Colorado’s Problematic Solution

There’s a problem in Colorado, or so we’re told. And a solution. But the one doesn’t seem to match the other.

The problem, according to the supporters of Amendment 71, is too many constitutional amendments.

Their solution? Pass another constitutional amendment.

Moreover, even though two-​thirds of constitutional changes have been proposed by legislators, not by citizen initiative, Amendment 71 makes it much tougher for citizens to propose amendments, while not altering the legislature’s power.

Maybe that’s because their committee, Rig the Bar … er, Raise the Bar, is a bipartisan group of politicians and political insiders. Their amendment would (1) increase the vote required to pass a constitutional amendment to a 55 percent supermajority, and (2) mandate that citizens qualify petitions statewide, as currently required, but also in each of the 35 state senate districts.

This means that to get an issue on the ballot citizens must successfully run 36 petition drives, not just one. And falling short in any single senate district would doom an entire effort. In short, future citizen initiatives would be much more expensive and likely to fail.

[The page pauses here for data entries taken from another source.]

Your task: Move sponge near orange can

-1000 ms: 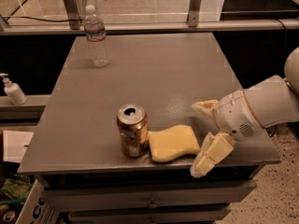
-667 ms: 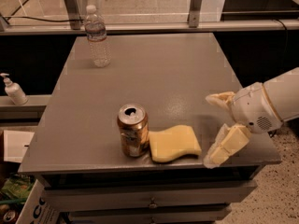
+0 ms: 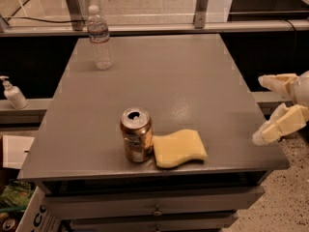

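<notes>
The pale yellow sponge [image 3: 179,148] lies flat on the grey table [image 3: 159,76] near its front edge. Its left end touches or nearly touches the orange can [image 3: 136,134], which stands upright just to its left. My gripper [image 3: 262,110] is at the right edge of the view, past the table's right edge and apart from the sponge. Its two pale yellow fingers [image 3: 280,125] are spread apart and hold nothing.
A clear plastic water bottle [image 3: 100,36] stands at the table's back left. A white pump bottle [image 3: 12,93] sits on a ledge at the left. Drawers with small knobs [image 3: 156,210] are below the tabletop. A rail and posts run behind the table.
My gripper has drawn back to the right, away from the sponge and off past the table's edge. The sponge and can have stayed where they were.
</notes>
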Motion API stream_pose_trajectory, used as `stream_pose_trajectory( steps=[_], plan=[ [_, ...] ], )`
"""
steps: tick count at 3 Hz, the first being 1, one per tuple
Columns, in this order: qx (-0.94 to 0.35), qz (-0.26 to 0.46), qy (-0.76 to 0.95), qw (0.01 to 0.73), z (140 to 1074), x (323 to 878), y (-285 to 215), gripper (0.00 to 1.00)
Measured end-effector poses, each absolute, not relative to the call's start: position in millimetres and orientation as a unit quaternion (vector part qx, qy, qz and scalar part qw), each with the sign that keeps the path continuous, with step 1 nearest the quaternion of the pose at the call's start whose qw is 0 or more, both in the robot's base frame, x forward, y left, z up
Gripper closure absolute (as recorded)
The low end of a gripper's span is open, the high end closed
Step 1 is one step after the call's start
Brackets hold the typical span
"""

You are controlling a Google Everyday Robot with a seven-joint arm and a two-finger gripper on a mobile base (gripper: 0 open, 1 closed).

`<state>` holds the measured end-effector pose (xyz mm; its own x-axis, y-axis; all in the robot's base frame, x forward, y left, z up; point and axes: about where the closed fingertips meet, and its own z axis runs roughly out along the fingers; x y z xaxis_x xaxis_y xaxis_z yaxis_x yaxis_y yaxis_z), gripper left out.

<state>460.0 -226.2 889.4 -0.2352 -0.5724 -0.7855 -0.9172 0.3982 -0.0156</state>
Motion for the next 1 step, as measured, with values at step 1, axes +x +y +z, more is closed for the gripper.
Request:
stream_pose_trajectory(
  steps=[1],
  plan=[
    [-0.497,0.229,0.748,0.376,896.7,463.8,-228.0,0.00]
  ],
)
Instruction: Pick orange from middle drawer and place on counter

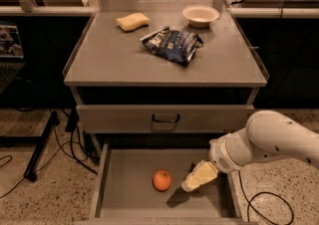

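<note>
Hanging low in the middle drawer (127, 181), the jaws, state indiscernible, are just beside the orange (162, 180).

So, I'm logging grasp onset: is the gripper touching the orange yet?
Apart. The camera view shows bare floor of the middle drawer between the gripper and the orange.

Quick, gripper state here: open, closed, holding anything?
Gripper: low in the open drawer, just right of the orange, apart from it, holding nothing; open or closed cannot be told.
</note>
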You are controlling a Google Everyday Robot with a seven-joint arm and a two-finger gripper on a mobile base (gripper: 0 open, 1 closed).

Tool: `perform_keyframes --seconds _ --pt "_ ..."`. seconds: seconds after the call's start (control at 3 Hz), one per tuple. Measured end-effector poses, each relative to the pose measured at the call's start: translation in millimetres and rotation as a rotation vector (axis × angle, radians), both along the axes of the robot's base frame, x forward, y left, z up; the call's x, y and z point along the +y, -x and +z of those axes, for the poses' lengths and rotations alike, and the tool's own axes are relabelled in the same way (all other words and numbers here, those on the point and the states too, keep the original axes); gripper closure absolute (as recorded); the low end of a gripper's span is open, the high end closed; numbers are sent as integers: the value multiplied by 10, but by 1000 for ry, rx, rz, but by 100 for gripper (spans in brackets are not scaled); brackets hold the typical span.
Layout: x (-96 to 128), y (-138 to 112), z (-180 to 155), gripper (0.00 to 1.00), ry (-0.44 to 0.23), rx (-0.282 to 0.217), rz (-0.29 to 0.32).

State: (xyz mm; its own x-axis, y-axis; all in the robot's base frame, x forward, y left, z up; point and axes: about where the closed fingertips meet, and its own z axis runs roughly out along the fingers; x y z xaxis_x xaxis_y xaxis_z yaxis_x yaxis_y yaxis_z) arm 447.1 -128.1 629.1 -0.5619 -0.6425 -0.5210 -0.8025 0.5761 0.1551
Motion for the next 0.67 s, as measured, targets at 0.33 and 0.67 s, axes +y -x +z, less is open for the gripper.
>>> perform_keyframes --seconds 0.33,0.67 --pt "0 0 0 0 0 0 0" --pt "58 7 -179 0 -21 -20 -41"
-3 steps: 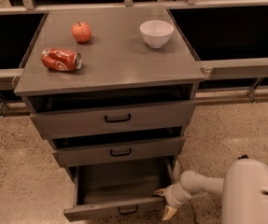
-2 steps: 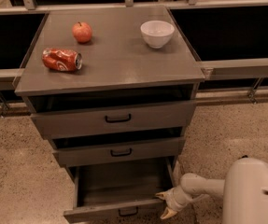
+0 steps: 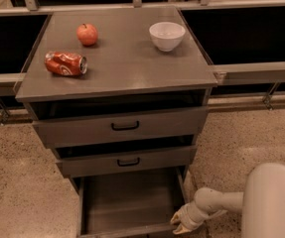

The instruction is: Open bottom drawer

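Note:
The grey bottom drawer (image 3: 129, 202) of the cabinet stands pulled out, its empty inside showing below the two drawers above. Its front runs along the lower edge of the view and its handle is out of sight. My gripper (image 3: 180, 223) is low at the drawer's right front corner, beside the drawer's right side wall, at the end of my pale arm (image 3: 216, 205).
The middle drawer (image 3: 127, 161) and top drawer (image 3: 124, 126) are slightly ajar, each with a black loop handle. On the cabinet top lie a red apple (image 3: 87, 34), a crushed red can (image 3: 65, 63) and a white bowl (image 3: 167, 35). My body (image 3: 273, 202) fills the lower right. Speckled floor lies on both sides.
My gripper has moved slightly down toward the camera at the drawer's right front corner, and the bottom drawer has come out a little further.

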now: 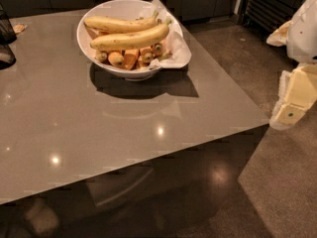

Meanwhile, the supermajority vote threshold provides well-​heeled special interests with an ability to win even when they lose. Expect the powers-​that-​be to beat up reform measures with negative ads, knowing that simply by holding YES votes down to 54.9 percent, the establishment wins.

In a recent debate, Elena Nunez with Common Cause explained, “The problem with Amendment 71 is it’s designed to allow the wealthiest special interests in the state to act as a gate-​keeper, because the cost of initiatives will go up dramatically.”

This Special Interest Protection Act sure is a problematic solution.

This is Common Sense. I’m Paul Jacob.